Jonathan Weisman, the congressional editor and deputy Washington editor at the New York Times, is author of the novel No. 4 Imperial Lane and the upcoming memoir (((Semitism) ) ) : Being Jewish in America in the Age of Trump. His long journalism career has taken him to The Baltimore Sun, USA Today, Washington Post, Wall Street Journal and New York Times, where he has covered Congress, presidential campaigns, the war in Afghanistan and the Obama White House.

(((Semitism) ) ) chronicles the rise of bigotry, anti-Semitism and racism unleashed in the age of Trump. It details the creation of the Alt Right out of the GamerGate controversy and a new breed of bigots bred on the Internet.

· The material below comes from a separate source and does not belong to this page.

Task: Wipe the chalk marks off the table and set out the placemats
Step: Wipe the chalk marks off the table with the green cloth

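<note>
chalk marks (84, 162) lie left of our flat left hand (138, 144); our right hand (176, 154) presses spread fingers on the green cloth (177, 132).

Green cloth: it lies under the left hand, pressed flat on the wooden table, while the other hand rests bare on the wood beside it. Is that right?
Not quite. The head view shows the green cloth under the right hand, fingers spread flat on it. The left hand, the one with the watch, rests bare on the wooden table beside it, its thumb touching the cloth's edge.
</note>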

And it takes to task the Jewish community in the United States for a single-minded obsession with Israel that blinded it to the threat inside its borders.

No. 4 Imperial Lane was a Chautauqua Prize finalist, Amazon Best Book of the Month and Great Group Reads Pick at the Women's National Book Association. The novel is based on true events: A young American in Thatcher's exhausted England goes to work for a quadriplegic nearing the end of life and his alcoholic sister. Through them, he traces a family's collapse, from aristocracy to elopement, the colonial wars of Portuguese Africa -- Guine and Angola -- South Africa, and the tragedy that brings them all together.

Jonathan lives in Washington, D.C., with his two daughters and fellow write Jennifer Steinhauer.